ACTION ITEM: Copy all records verbatim.
[Opening LISTED RECORDS section]
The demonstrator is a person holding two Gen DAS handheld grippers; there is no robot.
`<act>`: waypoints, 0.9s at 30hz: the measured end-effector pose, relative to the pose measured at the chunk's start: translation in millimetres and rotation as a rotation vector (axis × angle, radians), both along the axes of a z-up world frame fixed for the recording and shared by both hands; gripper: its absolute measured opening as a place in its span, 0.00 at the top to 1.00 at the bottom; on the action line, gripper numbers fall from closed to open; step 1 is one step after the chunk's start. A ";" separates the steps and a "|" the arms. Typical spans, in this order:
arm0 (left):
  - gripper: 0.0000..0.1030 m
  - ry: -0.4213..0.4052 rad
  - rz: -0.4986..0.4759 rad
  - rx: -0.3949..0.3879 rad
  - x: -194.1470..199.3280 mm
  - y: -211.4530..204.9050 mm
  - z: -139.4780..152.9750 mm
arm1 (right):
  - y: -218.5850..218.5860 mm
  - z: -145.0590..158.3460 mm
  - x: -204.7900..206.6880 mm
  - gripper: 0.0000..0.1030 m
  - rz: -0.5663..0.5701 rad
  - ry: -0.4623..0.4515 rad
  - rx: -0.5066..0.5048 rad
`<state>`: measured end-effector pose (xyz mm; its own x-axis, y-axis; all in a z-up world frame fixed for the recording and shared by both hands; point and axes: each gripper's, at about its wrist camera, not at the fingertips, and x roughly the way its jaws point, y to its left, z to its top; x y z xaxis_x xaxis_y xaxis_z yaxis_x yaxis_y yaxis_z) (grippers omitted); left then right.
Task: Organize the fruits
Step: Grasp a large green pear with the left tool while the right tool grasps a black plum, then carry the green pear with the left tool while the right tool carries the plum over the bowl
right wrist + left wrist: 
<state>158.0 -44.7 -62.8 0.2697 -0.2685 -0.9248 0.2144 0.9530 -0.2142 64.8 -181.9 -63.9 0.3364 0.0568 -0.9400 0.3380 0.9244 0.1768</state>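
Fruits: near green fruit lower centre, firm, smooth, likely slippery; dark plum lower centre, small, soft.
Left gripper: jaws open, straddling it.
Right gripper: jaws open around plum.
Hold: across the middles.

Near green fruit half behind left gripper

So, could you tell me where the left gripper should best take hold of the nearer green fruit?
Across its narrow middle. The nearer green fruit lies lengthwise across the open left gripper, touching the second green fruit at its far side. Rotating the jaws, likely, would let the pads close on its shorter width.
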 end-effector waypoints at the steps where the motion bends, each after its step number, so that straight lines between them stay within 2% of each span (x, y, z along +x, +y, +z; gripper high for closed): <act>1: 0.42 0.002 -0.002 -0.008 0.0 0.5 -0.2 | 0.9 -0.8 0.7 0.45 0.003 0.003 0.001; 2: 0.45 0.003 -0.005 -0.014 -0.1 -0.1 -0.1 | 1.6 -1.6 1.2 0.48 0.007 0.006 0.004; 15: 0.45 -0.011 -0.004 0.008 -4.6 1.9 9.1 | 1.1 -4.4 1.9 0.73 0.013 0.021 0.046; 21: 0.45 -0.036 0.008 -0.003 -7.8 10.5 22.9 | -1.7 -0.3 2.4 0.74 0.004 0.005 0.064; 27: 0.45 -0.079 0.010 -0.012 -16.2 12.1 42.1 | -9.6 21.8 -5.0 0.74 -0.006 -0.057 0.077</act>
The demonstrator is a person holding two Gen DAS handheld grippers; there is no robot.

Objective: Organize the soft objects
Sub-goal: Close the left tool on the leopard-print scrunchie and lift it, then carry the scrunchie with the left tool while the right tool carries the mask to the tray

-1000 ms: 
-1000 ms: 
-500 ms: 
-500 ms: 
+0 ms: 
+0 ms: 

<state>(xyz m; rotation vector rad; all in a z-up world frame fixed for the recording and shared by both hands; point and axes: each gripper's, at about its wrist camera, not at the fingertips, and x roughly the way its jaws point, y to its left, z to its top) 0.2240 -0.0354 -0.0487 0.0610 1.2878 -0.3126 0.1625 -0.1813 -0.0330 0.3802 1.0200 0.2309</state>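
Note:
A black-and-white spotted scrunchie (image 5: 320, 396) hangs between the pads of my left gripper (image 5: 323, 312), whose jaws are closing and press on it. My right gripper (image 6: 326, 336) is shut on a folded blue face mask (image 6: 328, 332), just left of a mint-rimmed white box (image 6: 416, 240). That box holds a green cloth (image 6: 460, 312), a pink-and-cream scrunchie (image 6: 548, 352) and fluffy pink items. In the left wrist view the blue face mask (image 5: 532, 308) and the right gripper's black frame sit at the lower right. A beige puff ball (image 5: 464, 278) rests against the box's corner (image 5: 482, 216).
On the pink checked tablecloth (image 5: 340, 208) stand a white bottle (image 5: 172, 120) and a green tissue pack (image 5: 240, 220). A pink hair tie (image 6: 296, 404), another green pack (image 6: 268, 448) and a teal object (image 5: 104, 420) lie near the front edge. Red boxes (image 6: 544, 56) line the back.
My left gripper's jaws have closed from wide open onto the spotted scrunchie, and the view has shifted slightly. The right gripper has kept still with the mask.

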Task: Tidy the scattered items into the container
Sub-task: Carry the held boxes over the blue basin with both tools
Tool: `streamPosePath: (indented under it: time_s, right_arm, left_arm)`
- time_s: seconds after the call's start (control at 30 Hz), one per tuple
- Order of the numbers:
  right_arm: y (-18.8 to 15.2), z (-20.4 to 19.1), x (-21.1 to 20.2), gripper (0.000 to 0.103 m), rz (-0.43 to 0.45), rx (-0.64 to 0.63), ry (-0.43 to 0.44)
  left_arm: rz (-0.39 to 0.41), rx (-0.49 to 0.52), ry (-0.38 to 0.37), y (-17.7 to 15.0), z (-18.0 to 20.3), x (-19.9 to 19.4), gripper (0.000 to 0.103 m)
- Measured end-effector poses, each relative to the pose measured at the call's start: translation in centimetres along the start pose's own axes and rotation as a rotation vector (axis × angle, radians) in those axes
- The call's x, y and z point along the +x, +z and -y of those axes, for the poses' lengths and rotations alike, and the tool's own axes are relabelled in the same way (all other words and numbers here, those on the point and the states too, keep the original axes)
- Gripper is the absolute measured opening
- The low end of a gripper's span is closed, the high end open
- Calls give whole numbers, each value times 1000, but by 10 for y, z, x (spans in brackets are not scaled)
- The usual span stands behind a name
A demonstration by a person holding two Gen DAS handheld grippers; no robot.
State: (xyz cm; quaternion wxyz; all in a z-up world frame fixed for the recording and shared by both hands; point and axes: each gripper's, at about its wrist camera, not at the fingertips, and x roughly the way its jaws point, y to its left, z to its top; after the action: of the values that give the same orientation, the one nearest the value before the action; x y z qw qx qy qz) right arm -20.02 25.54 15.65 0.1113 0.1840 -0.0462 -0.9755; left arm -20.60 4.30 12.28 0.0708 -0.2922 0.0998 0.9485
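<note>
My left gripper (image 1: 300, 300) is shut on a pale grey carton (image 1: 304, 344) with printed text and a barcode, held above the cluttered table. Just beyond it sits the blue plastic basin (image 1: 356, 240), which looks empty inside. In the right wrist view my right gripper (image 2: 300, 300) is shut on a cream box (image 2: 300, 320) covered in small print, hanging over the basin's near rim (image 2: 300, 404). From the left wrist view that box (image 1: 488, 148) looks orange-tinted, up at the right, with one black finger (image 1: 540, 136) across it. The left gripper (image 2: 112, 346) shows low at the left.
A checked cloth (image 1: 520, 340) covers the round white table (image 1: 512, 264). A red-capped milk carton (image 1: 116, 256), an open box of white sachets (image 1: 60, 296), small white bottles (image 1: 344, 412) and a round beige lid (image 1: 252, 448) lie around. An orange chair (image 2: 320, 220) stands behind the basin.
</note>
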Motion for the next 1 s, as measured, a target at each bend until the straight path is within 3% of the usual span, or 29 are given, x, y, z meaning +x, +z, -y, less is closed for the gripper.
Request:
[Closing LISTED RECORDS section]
ANSWER BELOW:
The demonstrator is a person holding two Gen DAS handheld grippers; there is no robot.
`<act>`: waypoints, 0.9s at 30hz: the measured end-effector pose, relative to the pose measured at the chunk's start: translation in millimetres and rotation as a rotation vector (axis × angle, radians), both along the axes of a z-up world frame fixed for the recording and shared by both hands; gripper: its absolute measured opening as a place in its span, 0.00 at the top to 1.00 at the bottom; on the action line, gripper numbers fall from closed to open; step 1 is one step after the chunk's start. A ";" separates the steps and a "|" the arms. Typical spans, in this order:
arm0 (left):
  - gripper: 0.0000..0.1030 m
  - ry: -0.4213..0.4052 rad
  - rz: -0.4986..0.4759 rad
  - rx: -0.3949..0.3879 rad
  - x: -194.1470..199.3280 mm
  - y: -211.4530..204.9050 mm
  - z: -139.4780..152.9750 mm
arm1 (right):
  - y: -218.5850..218.5860 mm
  - z: -145.0590..158.3460 mm
  - x: -204.7900..206.6880 mm
  - gripper: 0.0000..0.1030 m
  - rz: -0.5663..0.5701 rad
  - ry: -0.4623..0.4515 rad
  - rx: -0.5066..0.5048 rad
`<state>`: measured end-effector pose (xyz mm; its own x-axis, y-axis; all in a z-up world frame fixed for the recording and shared by both hands; point and axes: each gripper's, at about its wrist camera, not at the fingertips, and x roughly the way its jaws point, y to its left, z to its top; x y z xaxis_x xaxis_y xaxis_z yaxis_x yaxis_y yaxis_z) (grippers omitted); left then right.
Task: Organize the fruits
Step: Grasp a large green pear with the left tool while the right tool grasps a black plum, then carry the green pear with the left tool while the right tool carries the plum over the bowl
right wrist + left wrist: 
<state>158.0 -44.7 -62.8 0.2697 -0.2685 -0.9248 0.2144 0.9530 -0.2142 64.8 -181.9 -63.9 0.3364 0.0568 -0.9400 0.3380 0.9244 0.1768</state>
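Fruits: near green fruit lower centre, firm, smooth, likely slippery; dark plum lower centre, small, soft.
Left gripper: jaws open, straddling it.
Right gripper: jaws open around plum.
Hold: across the middles.

Near green fruit half behind left gripper

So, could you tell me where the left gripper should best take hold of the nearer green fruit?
Across its narrow middle. The nearer green fruit lies lengthwise across the open left gripper, touching the second green fruit at its far side. Rotating the jaws, likely, would let the pads close on its shorter width.
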 end-effector waypoints at the steps where the motion bends, each after its step number, so that straight lines between them stay within 2% of each span (x, y, z along +x, +y, +z; gripper high for closed): <act>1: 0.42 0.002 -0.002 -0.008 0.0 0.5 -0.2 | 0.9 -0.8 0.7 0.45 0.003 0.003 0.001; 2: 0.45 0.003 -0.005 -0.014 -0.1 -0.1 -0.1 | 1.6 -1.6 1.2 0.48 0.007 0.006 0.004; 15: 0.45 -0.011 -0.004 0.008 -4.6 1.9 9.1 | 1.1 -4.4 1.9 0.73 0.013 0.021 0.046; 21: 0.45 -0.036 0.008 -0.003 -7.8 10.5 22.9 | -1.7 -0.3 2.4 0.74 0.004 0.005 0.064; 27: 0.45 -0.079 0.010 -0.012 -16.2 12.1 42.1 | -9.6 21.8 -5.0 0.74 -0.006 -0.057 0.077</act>
The demonstrator is a person holding two Gen DAS handheld grippers; there is no robot.

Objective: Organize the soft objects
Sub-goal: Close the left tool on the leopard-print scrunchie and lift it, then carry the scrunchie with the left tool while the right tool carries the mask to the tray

-1000 ms: 
-1000 ms: 
-500 ms: 
-500 ms: 
+0 ms: 
+0 ms: 

<state>(xyz m; rotation vector rad; all in a z-up world frame fixed for the recording and shared by both hands; point and axes: each gripper's, at about its wrist camera, not at the fingertips, and x roughly the way its jaws point, y to its left, z to its top) 0.2240 -0.0354 -0.0487 0.0610 1.2878 -0.3126 0.1625 -0.1813 -0.0330 0.3802 1.0200 0.2309</state>
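Note:
A black-and-white spotted scrunchie (image 5: 320, 396) hangs between the pads of my left gripper (image 5: 323, 312), whose jaws are closing and press on it. My right gripper (image 6: 326, 336) is shut on a folded blue face mask (image 6: 328, 332), just left of a mint-rimmed white box (image 6: 416, 240). That box holds a green cloth (image 6: 460, 312), a pink-and-cream scrunchie (image 6: 548, 352) and fluffy pink items. In the left wrist view the blue face mask (image 5: 532, 308) and the right gripper's black frame sit at the lower right. A beige puff ball (image 5: 464, 278) rests against the box's corner (image 5: 482, 216).
On the pink checked tablecloth (image 5: 340, 208) stand a white bottle (image 5: 172, 120) and a green tissue pack (image 5: 240, 220). A pink hair tie (image 6: 296, 404), another green pack (image 6: 268, 448) and a teal object (image 5: 104, 420) lie near the front edge. Red boxes (image 6: 544, 56) line the back.
My left gripper's jaws have closed from wide open onto the spotted scrunchie, and the view has shifted slightly. The right gripper has kept still with the mask.
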
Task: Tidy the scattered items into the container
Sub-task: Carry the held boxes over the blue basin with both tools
Tool: `streamPosePath: (indented under it: time_s, right_arm, left_arm)`
- time_s: seconds after the call's start (control at 30 Hz), one per tuple
- Order of the numbers:
  right_arm: y (-18.8 to 15.2), z (-20.4 to 19.1), x (-21.1 to 20.2), gripper (0.000 to 0.103 m), rz (-0.43 to 0.45), rx (-0.64 to 0.63), ry (-0.43 to 0.44)
  left_arm: rz (-0.39 to 0.41), rx (-0.49 to 0.52), ry (-0.38 to 0.37), y (-17.7 to 15.0), z (-18.0 to 20.3), x (-19.9 to 19.4), gripper (0.000 to 0.103 m)
- Measured end-effector poses, each relative to the pose measured at the call's start: translation in centimetres along the start pose's own axes and rotation as a rotation vector (axis × angle, radians) in those axes
- The call's x, y and z point along the +x, +z and -y of those axes, for the poses' lengths and rotations alike, and the tool's own axes are relabelled in the same way (all other words and numbers here, those on the point and the states too, keep the original axes)
- Gripper is the absolute measured opening
- The low end of a gripper's span is closed, the high end open
- Calls give whole numbers, each value times 1000, but by 10 for y, z, x (spans in brackets are not scaled)
- The usual span stands behind a name
A demonstration by a person holding two Gen DAS handheld grippers; no robot.
State: (xyz cm; quaternion wxyz; all in a z-up world frame fixed for the recording and shared by both hands; point and axes: each gripper's, at about its wrist camera, not at the fingertips, and x roughly the way its jaws point, y to its left, z to its top; after the action: of the values that give the same orientation, the one nearest the value before the action; x y z qw qx qy qz) right arm -20.02 25.54 15.65 0.1113 0.1840 -0.0462 -0.9755; left arm -20.60 4.30 12.28 0.0708 -0.2922 0.0998 0.9485
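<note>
My left gripper (image 1: 300, 300) is shut on a pale grey carton (image 1: 304, 344) with printed text and a barcode, held above the cluttered table. Just beyond it sits the blue plastic basin (image 1: 356, 240), which looks empty inside. In the right wrist view my right gripper (image 2: 300, 300) is shut on a cream box (image 2: 300, 320) covered in small print, hanging over the basin's near rim (image 2: 300, 404). From the left wrist view that box (image 1: 488, 148) looks orange-tinted, up at the right, with one black finger (image 1: 540, 136) across it. The left gripper (image 2: 112, 346) shows low at the left.
A checked cloth (image 1: 520, 340) covers the round white table (image 1: 512, 264). A red-capped milk carton (image 1: 116, 256), an open box of white sachets (image 1: 60, 296), small white bottles (image 1: 344, 412) and a round beige lid (image 1: 252, 448) lie around. An orange chair (image 2: 320, 220) stands behind the basin.
</note>
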Motion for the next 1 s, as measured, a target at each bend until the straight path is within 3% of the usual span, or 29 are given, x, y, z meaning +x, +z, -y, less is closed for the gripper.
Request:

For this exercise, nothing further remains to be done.